LLM context windows are large but not infinite, and even when content fits the stated length, attention quality degrades sharply past the first ~10K tokens. Context compression is the family of techniques that ensure the model only sees the parts that actually matter.
The longer the model’s nominal window, the more compression actually pays off — every doubling of input scales cost linearly and attention quality sub-linearly.
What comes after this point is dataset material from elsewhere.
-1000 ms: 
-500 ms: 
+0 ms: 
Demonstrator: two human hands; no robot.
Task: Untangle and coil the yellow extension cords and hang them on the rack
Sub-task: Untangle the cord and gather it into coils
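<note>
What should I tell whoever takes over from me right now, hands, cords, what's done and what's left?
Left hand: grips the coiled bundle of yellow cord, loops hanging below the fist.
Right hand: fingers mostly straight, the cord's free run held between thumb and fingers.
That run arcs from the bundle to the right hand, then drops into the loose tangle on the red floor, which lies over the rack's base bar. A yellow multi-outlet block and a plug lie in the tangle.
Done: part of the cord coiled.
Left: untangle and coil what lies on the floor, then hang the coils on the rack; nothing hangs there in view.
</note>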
The need shows up in two places:
- RAG — your retriever returns 50 candidate documents, total 80K tokens. You can’t fit them all (or shouldn’t); compress to the most relevant 10K.
- Long-running agents — a coding agent has a 200K-token tool-call trace. Each new step needs context, but the full trace is wasteful and costly. Compress aggressively.
Compression strategies
Compression strategies
- Reranker-based filtering — score every passage with a reranker , keep only those above a calibrated threshold. Cheap and effective.
- Span extraction — instead of keeping whole documents, extract just the relevant span (a paragraph or sentence) per document. Maintains precision; loses surrounding context.
- Summarization — replace each document with an LLM-generated summary. Much smaller; risk of hallucination in the summary itself.
- Hierarchical — short summary always present, full text fetched on demand if the agent flags it as needed.
- Specialized compression model — a small model trained specifically to identify and extract the relevance-bearing spans for a given query. Mostly a research direction; few open-weight models target this objective directly.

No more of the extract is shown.